[Xapian-discuss] indexing for phrase searching and constructing queries

Mon Feb 5 22:59:37 GMT 2007

On Fri, Jan 26, 2007 at 08:06:14AM +0000, Richard Jolly wrote:
> I've changed my indexes. Previously I was doing two things I thought 
> would improve matching. First, I removed short words from the source 
> text.

Not including stopwords in the search typically improves retrieval, but
dropping them at index time can be a problem.  For example, it's then
not possible to search for the Shakespeare quote "to be or not to be",
the dance the "can can", the band "the the", or perhaps even the month
of May!  Stop words are also important in some phrase searches.

Because stop words are common, the posting lists and positional
information for them can be compressed very effectively, so the approach
I tend to recommend is to index them but not use them by default in
queries.  But if a stopword is used in a phrase or preceded by "+" then
the information is still available to search for it.  The database will
take up more disk space, but the information won't actually be read
during a search unless it's needed.

> Then I lower casing and steming each word in it - but added all 
> the combinations as posts. Basically I was trying to add as many 
> possible matches as I could.

Case-folding generally makes sense.  There are a few examples where it
is perhaps a problem, such as NeXT the defunct computer maker (though
"next computers" allows that to be found) and LaTeX the typesetting
software vs. latex rubber.  But generally people aren't consistent about
following anal capitalisation of such examples anyway.

Adding both stemmed and unstemmed forms is probably useful.  Stemming
improves retrieval results in many cases, but it can conflate words
which some users want to distinguish, and proper nouns can be
problematic (e.g. "Tony" and "Toni" both stem to "toni").  Users may
be suprised to have phrase searches match stemmed forms of the words in
the phrase, though the number of "false" matches is probably very small
for most phrases.

But if you do add both stemmed and unstemmed forms, it's best to keep
them separate, say by adding a prefix to one or the other or the
frequencies of some terms will get skewed which will probably degrade
the result rankings.  Omega's current approach is that the unstemmed
("raw") form gets an "R" prefix but it only adds these for terms which
are capitalised.

> Now I lower case all text, split on whitespace to form words, then 
> remove punctuation. I might put stemming back in, but I haven't yet. Is 
> there best practice for this, or common strategies?

Stemming is generally useful (though it's harder to do well in a mixed
language document collection).

> I'm particularly curious about punctuation.

I tend to think most punctuation should act as a word split, but there
are exceptions.  In English at least, apostrophes deserve special
handling.  A "." may do too (you might want to treat "I.B.M." the same
as IBM) and perhaps also "&" (e.g. AT&T).  Possibly "_" should just be
treated as a word character too (as it's allowable in identifiers in
most computer languages), but phrase searching can allow identifiers
to be found while also matching substrings.

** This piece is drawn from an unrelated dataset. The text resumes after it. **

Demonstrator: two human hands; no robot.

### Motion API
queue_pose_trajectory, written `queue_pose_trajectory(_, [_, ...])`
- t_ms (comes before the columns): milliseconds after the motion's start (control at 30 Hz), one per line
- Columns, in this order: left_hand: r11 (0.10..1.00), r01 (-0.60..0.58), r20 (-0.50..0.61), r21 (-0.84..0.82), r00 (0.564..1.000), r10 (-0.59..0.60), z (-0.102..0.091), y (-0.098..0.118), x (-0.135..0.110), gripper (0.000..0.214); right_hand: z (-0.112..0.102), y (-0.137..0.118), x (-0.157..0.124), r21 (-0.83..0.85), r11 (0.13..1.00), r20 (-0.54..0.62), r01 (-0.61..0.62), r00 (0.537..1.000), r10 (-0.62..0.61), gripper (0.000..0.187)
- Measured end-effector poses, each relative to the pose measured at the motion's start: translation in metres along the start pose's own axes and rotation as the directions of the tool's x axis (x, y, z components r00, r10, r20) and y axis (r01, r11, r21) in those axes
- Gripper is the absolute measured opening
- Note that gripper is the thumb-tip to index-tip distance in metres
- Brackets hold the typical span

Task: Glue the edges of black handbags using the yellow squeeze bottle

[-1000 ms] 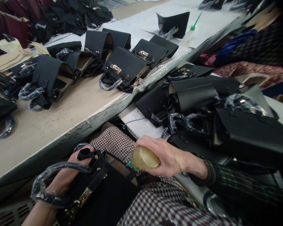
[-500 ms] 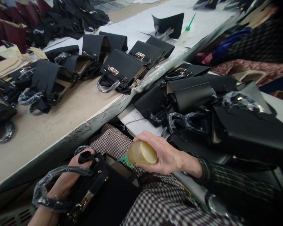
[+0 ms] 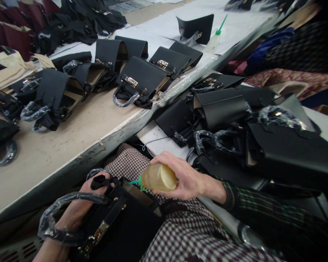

You may also want to consider email addresses, URLs, and other
identifier syntaxes.  Omega's current approach is to rely on phrase
searching to provide these, which works fairly well.

> I guess the general lesson is that whatever you do do the source text 
> to index it should be also be done to the query entered.

Pretty much.  You need to make sure the two are handled in compatible
ways, though they needn't be identical (e.g. you might index stemmed
and unstemmed forms, but you needn't then search for both).

> >I take it you have a "name" box and a "text" box?  If so, you'd
> >ideally want to parse each separately using a QueryParser object with
> >one set to default to "name:", but currently I don't think you can
> >(I'll take a look in a week or so when I'm back from holiday as this
> >should be easy to do).

Try this patch (which applies with a little "fuzz" to 0.9.9):

http://oligarchy.co.uk/xapian/patches/xapian-queryparser-default-prefix.patch

This adds an extra optional parameter to QueryParser::parse_query().

Cheers,
    Olly